Vaisala - Industrial demand softening
Vaisala revised its 23E net sales guidance to a range of EUR 530-560m (prev. 530-570m) and reduced its EBIT expectations to EUR 65-75m (prev. 70-85m). Our view is that the decrease in EBIT is primarily attributed to the weakened market environment of IM. Meanwhile, the demand for W&E was strong with its recurring service sales and renewable energy showing robust growth. In the preliminary Q2 figures, the overall topline saw a 9% increase, reaching EUR 130.8 million, largely driven by W&E's remarkable 18% y/y growth. Meanwhile, IM experienced a 3% decline in revenue, facing challenges from soft demand in the markets. Q2 EBIT improved to EUR 11.9m (9.1% margin) with the help of W&E, while IM’s EBIT saw a significant decline due to soft sales and an unfavorable sales-mix. Preliminary Q2 figures show that pressures in fixed costs have eased, and W&E’s 23E EBIT is likely to come in above our previous expectations.

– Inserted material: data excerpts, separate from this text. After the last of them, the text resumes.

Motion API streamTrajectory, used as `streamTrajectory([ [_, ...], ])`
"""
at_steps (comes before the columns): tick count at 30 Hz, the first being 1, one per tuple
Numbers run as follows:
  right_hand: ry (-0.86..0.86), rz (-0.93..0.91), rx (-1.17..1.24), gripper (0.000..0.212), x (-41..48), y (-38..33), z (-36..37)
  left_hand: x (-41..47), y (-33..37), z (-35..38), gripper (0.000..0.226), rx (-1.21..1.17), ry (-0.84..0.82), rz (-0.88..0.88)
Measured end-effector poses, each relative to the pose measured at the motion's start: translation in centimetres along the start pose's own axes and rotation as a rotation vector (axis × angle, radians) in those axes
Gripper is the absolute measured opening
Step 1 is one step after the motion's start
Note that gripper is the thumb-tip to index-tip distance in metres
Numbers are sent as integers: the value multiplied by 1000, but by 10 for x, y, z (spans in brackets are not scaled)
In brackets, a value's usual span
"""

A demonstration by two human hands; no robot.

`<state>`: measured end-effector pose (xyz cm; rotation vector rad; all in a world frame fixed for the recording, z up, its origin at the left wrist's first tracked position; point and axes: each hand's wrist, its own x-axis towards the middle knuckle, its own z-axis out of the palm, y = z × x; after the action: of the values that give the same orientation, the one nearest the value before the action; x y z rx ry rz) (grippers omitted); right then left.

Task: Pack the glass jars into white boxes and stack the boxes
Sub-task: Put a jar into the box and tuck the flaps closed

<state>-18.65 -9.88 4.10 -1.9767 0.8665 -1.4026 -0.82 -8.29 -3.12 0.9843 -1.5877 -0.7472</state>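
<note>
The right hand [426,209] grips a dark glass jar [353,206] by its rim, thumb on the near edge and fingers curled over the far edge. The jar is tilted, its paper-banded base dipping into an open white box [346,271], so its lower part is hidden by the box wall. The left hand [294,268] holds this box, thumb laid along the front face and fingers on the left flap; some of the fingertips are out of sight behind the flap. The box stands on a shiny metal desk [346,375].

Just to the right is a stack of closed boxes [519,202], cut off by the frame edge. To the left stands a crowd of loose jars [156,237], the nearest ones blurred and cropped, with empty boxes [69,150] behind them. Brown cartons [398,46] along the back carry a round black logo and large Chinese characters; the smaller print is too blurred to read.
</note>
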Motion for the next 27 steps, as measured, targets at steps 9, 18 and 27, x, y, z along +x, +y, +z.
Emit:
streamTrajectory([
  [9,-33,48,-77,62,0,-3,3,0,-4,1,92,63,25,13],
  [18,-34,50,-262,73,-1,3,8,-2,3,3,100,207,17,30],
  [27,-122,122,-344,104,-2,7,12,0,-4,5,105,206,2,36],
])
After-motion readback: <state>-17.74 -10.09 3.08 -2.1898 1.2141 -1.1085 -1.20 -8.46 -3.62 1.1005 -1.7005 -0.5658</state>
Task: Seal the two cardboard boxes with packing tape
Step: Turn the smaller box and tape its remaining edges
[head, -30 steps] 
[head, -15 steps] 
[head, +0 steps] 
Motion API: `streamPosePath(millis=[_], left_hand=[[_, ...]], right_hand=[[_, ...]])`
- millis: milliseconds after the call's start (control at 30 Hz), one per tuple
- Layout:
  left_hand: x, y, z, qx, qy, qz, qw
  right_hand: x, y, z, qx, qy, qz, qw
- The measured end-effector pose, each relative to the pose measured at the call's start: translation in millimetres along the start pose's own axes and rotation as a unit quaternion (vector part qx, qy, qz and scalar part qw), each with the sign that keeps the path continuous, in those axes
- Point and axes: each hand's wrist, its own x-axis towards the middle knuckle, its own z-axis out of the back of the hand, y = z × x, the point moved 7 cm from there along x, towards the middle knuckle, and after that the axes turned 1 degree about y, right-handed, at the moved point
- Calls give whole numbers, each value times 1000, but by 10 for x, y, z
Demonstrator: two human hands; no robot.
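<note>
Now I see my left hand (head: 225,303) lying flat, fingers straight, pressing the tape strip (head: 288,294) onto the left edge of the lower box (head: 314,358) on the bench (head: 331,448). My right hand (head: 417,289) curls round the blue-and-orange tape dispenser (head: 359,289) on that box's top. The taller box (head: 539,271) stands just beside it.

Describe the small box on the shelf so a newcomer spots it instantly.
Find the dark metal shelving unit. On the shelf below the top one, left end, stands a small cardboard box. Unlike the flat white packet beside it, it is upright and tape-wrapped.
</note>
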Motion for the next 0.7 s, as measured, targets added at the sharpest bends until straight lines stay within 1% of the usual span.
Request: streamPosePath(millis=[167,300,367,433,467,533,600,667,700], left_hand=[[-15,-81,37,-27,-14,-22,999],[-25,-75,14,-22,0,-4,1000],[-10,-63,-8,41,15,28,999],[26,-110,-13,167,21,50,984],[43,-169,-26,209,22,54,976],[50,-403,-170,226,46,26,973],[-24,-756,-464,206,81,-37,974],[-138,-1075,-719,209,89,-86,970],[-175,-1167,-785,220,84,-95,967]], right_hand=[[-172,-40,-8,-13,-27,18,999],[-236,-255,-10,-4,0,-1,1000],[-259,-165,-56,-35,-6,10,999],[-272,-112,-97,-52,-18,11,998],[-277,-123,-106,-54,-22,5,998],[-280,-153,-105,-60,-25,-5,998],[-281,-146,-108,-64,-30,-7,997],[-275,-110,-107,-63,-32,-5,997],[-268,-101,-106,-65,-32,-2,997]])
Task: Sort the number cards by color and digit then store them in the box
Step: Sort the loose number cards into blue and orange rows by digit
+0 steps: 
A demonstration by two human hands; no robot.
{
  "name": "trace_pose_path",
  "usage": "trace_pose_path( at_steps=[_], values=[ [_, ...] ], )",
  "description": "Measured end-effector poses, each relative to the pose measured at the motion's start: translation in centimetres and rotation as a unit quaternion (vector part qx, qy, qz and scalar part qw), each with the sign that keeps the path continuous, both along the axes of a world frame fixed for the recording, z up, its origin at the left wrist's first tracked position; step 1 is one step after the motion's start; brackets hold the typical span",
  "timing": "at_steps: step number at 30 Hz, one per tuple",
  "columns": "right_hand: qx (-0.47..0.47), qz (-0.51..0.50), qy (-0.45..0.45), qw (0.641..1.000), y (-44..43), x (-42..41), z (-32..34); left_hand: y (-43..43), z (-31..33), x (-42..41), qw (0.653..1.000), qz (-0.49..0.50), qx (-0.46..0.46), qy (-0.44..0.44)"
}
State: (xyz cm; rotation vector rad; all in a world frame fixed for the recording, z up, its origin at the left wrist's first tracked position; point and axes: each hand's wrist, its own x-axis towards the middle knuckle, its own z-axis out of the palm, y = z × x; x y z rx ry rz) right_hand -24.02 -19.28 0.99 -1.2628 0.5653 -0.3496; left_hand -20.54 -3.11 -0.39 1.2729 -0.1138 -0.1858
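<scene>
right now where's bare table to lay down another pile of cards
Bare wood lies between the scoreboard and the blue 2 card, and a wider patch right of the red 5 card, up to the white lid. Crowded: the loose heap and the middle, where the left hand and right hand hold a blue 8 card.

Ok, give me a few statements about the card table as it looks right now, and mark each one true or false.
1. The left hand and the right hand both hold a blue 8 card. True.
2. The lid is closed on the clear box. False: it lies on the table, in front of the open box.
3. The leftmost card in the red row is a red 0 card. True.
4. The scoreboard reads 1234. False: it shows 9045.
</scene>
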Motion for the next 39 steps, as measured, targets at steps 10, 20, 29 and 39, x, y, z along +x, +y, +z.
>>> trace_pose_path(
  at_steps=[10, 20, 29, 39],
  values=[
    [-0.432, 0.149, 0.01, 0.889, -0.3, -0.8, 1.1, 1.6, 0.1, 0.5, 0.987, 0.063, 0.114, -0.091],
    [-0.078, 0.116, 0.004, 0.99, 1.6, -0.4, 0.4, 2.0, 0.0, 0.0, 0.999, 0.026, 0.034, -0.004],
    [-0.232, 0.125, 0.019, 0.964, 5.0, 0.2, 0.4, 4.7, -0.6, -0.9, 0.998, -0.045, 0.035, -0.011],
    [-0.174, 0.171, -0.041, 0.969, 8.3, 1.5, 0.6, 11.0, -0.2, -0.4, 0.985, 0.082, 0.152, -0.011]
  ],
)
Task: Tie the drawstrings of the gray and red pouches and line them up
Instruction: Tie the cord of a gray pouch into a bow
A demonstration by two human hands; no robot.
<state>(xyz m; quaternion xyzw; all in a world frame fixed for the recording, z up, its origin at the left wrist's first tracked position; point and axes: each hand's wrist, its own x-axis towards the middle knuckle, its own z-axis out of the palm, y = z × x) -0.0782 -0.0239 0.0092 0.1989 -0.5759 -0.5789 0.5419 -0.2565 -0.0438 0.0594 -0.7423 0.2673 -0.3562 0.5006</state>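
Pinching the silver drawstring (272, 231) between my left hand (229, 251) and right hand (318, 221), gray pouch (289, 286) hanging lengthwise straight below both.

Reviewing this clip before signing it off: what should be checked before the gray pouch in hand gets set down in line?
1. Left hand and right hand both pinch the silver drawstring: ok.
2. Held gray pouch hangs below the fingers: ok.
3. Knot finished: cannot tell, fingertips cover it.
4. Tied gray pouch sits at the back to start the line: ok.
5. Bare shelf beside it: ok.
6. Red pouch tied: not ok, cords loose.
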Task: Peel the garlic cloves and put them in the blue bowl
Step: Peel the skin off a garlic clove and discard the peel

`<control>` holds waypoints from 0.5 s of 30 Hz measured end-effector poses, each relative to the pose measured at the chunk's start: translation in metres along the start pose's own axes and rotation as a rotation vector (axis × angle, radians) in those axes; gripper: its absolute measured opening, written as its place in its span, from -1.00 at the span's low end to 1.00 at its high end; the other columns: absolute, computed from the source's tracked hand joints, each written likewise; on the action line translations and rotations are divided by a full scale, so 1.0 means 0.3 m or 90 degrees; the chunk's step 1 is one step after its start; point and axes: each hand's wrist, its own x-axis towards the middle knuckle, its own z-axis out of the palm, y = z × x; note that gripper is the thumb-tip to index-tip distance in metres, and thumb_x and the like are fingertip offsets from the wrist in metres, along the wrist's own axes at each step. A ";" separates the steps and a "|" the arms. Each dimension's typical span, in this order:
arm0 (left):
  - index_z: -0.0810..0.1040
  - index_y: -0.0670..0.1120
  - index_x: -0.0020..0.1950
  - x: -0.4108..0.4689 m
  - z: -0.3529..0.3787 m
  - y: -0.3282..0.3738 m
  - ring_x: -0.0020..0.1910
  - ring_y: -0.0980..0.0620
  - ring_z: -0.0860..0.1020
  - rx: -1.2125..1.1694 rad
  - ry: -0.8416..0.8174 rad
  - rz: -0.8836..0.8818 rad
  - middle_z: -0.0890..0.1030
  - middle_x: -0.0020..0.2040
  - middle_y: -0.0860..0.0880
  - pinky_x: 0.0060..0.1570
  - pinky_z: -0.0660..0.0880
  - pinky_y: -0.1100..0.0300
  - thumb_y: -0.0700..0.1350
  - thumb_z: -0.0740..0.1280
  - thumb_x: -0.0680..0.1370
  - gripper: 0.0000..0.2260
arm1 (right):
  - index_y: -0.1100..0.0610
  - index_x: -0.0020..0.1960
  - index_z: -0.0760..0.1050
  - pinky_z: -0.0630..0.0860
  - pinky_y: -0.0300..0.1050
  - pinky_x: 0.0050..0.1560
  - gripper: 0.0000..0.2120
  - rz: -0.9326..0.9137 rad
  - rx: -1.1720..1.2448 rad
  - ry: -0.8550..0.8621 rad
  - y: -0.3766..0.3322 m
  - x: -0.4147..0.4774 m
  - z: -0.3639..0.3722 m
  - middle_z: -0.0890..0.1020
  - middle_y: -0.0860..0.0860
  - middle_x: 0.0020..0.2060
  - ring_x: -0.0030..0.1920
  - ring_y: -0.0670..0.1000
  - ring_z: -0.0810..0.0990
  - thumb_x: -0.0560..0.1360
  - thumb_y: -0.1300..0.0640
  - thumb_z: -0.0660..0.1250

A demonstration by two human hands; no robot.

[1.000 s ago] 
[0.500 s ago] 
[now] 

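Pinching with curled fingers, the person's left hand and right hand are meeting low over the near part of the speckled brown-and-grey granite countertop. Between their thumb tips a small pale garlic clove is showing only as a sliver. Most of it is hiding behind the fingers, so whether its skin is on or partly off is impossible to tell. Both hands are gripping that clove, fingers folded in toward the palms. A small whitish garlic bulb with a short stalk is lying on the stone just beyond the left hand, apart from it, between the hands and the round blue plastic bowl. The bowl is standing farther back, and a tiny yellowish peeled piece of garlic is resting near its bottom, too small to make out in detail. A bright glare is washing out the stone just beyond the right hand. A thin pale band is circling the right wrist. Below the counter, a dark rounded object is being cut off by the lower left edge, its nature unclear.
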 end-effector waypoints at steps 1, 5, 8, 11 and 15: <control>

We made some estimate adjustments
In light of the new guidance and preliminary Q2 figures, we adjusted our group estimates downwards. Our 23-24E EBIT estimates saw a significant downgrade of approximately 9%, primarily attributed to the weaker-than-expected performance of IM. However, the decline is partly offset by revisions made to W&E’s estimates. Our 23E EBIT estimate now stands at EUR 66.2 million, which nears the lower end of the company's new guidance range. We foresee that achieving the EBIT target of 15% in 2024 is likely to become even more challenging due to the softness of the industrial market.
Valuation favorable
We value Vaisala with 23-24E EV/EBIT of 23-18x, which, with estimate revisions, implies a target price of EUR 42.0 (44.0). In our view, Vaisala's current valuation portrays a more turbulent performance outlook than we anticipate. With that, we raise our rating to BUY (HOLD), reflecting moderate valuation relative to the company’s history and its peers.